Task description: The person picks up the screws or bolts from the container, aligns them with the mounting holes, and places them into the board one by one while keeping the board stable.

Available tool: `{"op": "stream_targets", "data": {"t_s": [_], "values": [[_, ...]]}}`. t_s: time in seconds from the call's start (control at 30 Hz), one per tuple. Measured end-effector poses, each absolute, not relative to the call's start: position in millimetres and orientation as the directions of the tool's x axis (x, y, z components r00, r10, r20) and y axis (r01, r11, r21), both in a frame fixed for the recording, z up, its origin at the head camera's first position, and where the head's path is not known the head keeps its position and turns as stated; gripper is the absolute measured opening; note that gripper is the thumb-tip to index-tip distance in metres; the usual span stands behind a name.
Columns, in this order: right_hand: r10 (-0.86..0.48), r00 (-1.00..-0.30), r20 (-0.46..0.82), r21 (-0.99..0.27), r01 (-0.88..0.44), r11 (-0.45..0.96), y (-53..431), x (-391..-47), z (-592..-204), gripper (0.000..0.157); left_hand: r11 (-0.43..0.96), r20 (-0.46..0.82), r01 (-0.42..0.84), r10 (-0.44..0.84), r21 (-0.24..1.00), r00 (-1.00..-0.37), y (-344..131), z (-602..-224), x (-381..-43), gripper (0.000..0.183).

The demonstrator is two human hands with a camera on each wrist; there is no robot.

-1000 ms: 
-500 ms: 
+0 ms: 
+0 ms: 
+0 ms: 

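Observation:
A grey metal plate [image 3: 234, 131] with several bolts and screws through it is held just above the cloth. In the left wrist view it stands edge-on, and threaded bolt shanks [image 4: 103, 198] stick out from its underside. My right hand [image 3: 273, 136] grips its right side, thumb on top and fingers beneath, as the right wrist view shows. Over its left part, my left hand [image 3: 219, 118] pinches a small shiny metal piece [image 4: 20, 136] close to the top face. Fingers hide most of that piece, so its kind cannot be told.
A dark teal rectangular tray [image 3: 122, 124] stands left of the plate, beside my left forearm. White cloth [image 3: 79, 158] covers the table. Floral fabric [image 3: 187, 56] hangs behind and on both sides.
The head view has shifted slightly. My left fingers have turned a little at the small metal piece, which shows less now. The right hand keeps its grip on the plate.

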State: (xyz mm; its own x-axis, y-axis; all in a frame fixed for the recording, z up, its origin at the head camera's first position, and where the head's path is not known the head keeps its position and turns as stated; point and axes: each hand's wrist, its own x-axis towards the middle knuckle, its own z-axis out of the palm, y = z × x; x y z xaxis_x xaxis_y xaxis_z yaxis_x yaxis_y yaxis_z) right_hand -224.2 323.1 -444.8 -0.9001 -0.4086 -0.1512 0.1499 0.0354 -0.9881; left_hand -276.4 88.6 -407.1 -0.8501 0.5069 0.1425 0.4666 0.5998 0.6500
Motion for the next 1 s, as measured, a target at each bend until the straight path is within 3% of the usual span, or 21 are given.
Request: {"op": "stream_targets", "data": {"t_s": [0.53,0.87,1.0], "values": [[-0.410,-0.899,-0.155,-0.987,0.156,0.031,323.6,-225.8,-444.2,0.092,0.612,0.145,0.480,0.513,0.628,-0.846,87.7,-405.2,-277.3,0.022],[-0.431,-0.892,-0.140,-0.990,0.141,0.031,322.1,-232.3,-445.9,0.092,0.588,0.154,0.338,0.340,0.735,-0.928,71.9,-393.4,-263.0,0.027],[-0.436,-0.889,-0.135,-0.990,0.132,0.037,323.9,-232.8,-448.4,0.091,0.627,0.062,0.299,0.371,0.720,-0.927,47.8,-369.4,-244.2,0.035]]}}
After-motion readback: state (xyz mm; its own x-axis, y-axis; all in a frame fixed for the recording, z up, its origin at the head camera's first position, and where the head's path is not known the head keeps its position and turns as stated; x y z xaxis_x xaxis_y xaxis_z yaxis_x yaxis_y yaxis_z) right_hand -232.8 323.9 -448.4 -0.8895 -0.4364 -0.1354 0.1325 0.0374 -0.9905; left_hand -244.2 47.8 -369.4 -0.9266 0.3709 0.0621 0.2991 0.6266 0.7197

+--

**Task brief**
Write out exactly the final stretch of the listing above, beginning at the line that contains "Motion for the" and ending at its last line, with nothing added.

**Solution**
Motion for the next 1 s, as measured, a target at each bend until the straight path is within 3% of the usual span, or 21 are given.
Request: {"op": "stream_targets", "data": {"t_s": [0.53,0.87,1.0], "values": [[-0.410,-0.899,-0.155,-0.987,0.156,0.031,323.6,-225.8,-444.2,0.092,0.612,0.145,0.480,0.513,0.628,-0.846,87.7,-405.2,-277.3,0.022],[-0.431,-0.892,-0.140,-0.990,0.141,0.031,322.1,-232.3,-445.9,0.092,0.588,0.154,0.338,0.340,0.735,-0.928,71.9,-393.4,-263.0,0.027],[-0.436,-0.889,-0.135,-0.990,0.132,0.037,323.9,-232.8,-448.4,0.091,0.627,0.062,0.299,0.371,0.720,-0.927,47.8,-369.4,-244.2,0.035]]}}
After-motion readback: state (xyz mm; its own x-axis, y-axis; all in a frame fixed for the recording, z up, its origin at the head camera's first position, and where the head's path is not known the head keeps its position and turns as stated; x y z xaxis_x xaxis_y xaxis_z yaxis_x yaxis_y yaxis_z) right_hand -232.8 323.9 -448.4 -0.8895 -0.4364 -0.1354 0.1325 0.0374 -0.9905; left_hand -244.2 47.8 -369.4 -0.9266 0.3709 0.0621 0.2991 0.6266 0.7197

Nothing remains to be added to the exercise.